From static HTML to CMS and back again

As any migration was a very interesting walk down memory lane, but the sheer mass of this one was even more so.

The following sub-chapters describe those times and the reasons why I switched to the next solution.

1st incarnation – first steps with HTML

The earliest archives I could find of my blog are those on our high school’s student GNU/Linux server in 2003 called Lenin, although I am fairly sure I had a homepage of some sort for at least two years before the Internet Archive started to log it. Especially since in 2003 I was not in high school anymore and I have been using that box since around 1997 or so.

In those years I wrote static HTML by hand using first Pico and later JOE and JED. I remember how very happy I was when I learnt about CSS (version 2) – that made such an amazing difference! Before that we had to define every font, colour, width … everything! inside the HTML tags themselves – what a chore!

The time spent with other Lenin users was very detrimental to my future – I was both introduced to GNU/Linux as well as to the whole Free Software idea and community. As a result I joined LUGOS in the late 90’s and became more active in the movement.

While its name might be controversial (which server’s is not?), Lenin produced some of the best system admins that Slovenia has to offer (not me, obviously).

Since Lenin is long dead and the few blog posts that are logged by the Internet Archive is all that is left of that, I have not bothered migrating it. (I might decide otherwise in the future.)

Temporary blog to bridge the gap

By 2004 I decided that keeping a blog alive in pure hand-written HTML was a bit too much of a chore and so I went with the trend and opened a blog at BlogSpot (later renamed by Google to Blogger). Around that time Lenin was also slowly dying.

In 2005 I started also to post bi-lingual (Slovenian & English) news about FOSS on Kiberpipa’s website, of which I have been a member since 2001.

My BlogSpot blog was never intended to be kept alive for long, so I do not even count it as one of the incarnations.

The first blog post there is also the oldest post migrated to this incarnation.

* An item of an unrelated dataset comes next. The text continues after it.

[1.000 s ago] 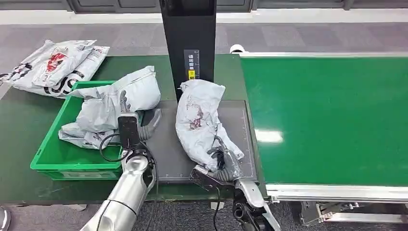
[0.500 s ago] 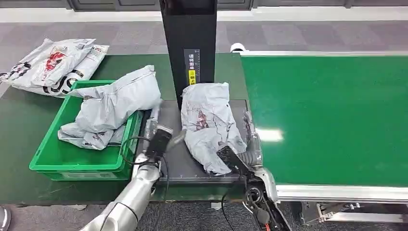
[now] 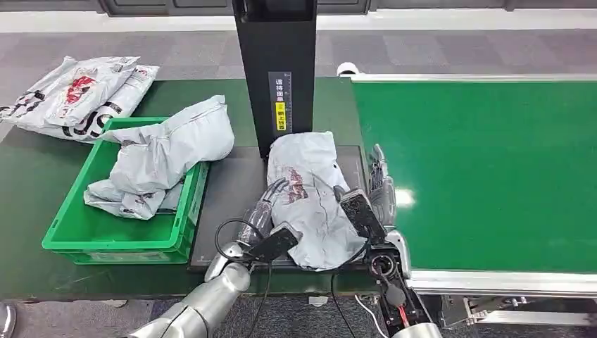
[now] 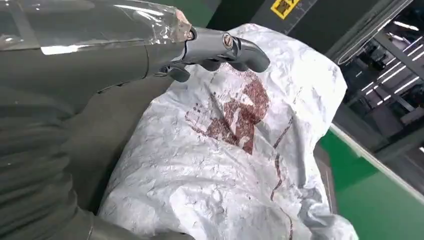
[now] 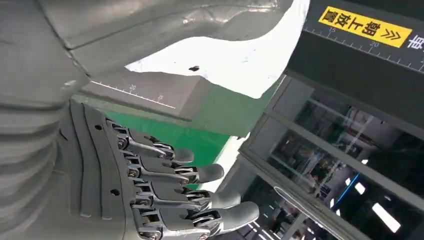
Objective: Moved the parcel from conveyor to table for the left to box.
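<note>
A crumpled grey-white parcel [image 3: 310, 201] with a red print lies on the dark scale plate [image 3: 225, 190] in front of the black column. My left hand [image 3: 269, 199] reaches in on the parcel's left side, fingers stretched against its edge. In the left wrist view the fingers [image 4: 220, 47] arch over the parcel [image 4: 235, 150] without gripping it. My right hand [image 3: 381, 184] stands on the parcel's right side, by the conveyor's edge. It holds nothing, and its fingers [image 5: 180, 192] are spread, with the parcel [image 5: 240, 60] beside them.
A green bin [image 3: 77, 232] holding other grey parcels [image 3: 165, 151] stands left of the plate. More parcels [image 3: 77, 95] lie in a pile at the table's far left. The green conveyor [image 3: 493, 169] runs along the right. The black column [image 3: 276, 70] rises just behind the parcel.
My left hand swung from beside the bin to the parcel's left side. My right hand let go of the parcel's near end and moved up along its right side. The parcel settled flatter.
</note>
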Tool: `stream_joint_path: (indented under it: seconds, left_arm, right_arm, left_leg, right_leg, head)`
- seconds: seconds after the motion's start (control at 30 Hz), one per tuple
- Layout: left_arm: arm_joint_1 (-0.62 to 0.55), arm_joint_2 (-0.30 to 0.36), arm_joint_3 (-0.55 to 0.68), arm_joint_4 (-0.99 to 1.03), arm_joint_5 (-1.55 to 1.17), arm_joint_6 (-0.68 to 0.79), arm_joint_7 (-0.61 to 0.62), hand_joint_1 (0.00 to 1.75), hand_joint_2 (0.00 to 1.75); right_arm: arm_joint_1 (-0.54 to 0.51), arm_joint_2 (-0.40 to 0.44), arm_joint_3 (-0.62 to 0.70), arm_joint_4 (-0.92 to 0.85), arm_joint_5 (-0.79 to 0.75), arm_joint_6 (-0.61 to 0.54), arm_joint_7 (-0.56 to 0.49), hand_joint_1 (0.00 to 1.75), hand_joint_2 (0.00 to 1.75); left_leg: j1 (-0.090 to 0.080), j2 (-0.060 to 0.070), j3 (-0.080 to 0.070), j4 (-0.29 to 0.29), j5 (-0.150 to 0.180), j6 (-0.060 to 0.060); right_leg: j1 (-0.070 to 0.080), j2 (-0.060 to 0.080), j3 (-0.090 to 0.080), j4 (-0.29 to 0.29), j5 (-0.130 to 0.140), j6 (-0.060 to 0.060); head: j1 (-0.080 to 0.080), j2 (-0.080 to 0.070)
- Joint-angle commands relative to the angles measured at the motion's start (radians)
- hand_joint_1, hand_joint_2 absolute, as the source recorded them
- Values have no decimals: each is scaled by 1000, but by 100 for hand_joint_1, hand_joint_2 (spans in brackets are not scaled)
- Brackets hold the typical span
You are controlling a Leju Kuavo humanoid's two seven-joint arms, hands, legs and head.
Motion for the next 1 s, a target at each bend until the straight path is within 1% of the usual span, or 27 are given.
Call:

2nd incarnation – wonders of CMS and troubles of own server

Wanting more power over my own creations in 2005 I registered http://matija.suklje.name and started running Drupal 4 with MySQL on my very own server.

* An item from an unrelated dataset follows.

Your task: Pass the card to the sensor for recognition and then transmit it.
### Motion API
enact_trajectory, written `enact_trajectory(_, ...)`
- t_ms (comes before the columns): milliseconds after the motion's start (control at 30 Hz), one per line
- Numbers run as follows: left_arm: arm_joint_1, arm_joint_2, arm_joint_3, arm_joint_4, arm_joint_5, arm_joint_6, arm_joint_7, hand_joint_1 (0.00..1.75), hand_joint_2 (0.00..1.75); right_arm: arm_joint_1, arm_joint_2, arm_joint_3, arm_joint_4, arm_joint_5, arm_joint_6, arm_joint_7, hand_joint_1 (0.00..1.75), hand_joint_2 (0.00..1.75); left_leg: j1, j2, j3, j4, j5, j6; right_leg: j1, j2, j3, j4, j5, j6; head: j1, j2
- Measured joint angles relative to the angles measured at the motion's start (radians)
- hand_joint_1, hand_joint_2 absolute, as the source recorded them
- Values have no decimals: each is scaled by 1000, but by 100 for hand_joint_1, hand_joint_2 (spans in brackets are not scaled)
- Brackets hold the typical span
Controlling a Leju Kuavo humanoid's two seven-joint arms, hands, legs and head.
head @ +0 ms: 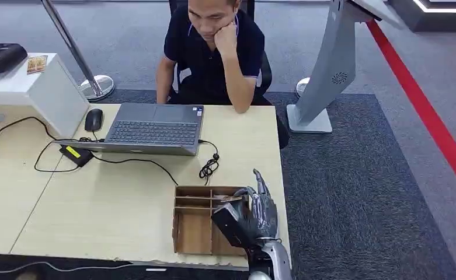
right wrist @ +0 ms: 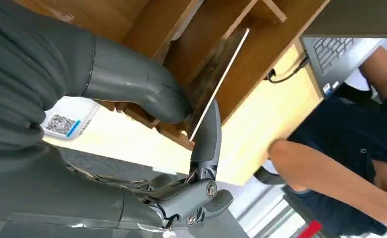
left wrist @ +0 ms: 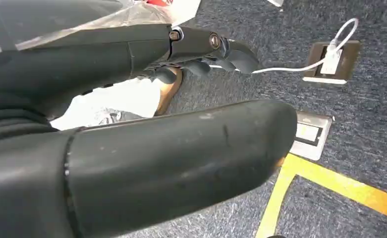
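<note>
Over the right end of a wooden compartment box [head: 193,230] near the table's front edge, my right hand [head: 257,213] pinches a thin brown card [right wrist: 216,79] between thumb [right wrist: 132,89] and a finger. The card stands edge-up above the box's compartments [right wrist: 260,54], and in the head view a corner of the card [head: 231,199] shows by the hand. A black device [head: 0,55] sits on a white stand [head: 44,93] at the far left, with a small card [head: 37,63] beside it. My left hand [left wrist: 156,163] hangs over the carpet floor, holding nothing, its fingers [left wrist: 216,49] apart from the thumb.
A laptop [head: 155,125], mouse [head: 93,119], black adapter [head: 75,154] and cables [head: 209,166] lie across the table's far half. A person [head: 213,52] sits behind the laptop, elbow on the table. A grey kiosk stand [head: 330,70] rises on the carpet to the right.
</note>
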Motion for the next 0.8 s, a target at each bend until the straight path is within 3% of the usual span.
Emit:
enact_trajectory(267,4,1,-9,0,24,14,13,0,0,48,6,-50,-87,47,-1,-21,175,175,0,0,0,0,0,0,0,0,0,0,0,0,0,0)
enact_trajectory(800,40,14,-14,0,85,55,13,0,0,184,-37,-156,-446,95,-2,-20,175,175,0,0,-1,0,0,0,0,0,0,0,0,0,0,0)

The server itself was an (already then) old Pentium MMX running ClarkConnect (now known as ClearOS) that was churning happily under my desk.

This incarnation was probably the most daunting for me – I had to learn to install and administrate a database, web server and a PHP-based CMS. Luckily ClarkConnect had for that time a very user-friendly Web GUI, so I somehow managed to keep it alive. I quite enjoyed how flexible Drupal was and kept using it for many years.

What I was still to wet behind my ears to manage was to regularly update Drupal and to migrate (or backup) the database after I abandoned that server. What I also did not master back then was how to run a proper mail server – I had to give up on that after months battling with spammers.

After about 3 years I had to abandon that server (lovingly called Dryades) due to its noise in the room and slowly dying hardware.

I migrated all the blog posts into Pelican (more on that below), but to see how it looked like, you can check it out on the Internet Archive.

3rd incarnation – CMS on a community server

Luckily in 2008 I already had access to Kiberpipa’s web-server Dogbert for quite some time. So the decision where to migrate to was fairly simple.

The admins in Kiberpipa/Cyberpipe were also very helpful in setting up the MySQL database for Drupal, even if most people there used WordPress.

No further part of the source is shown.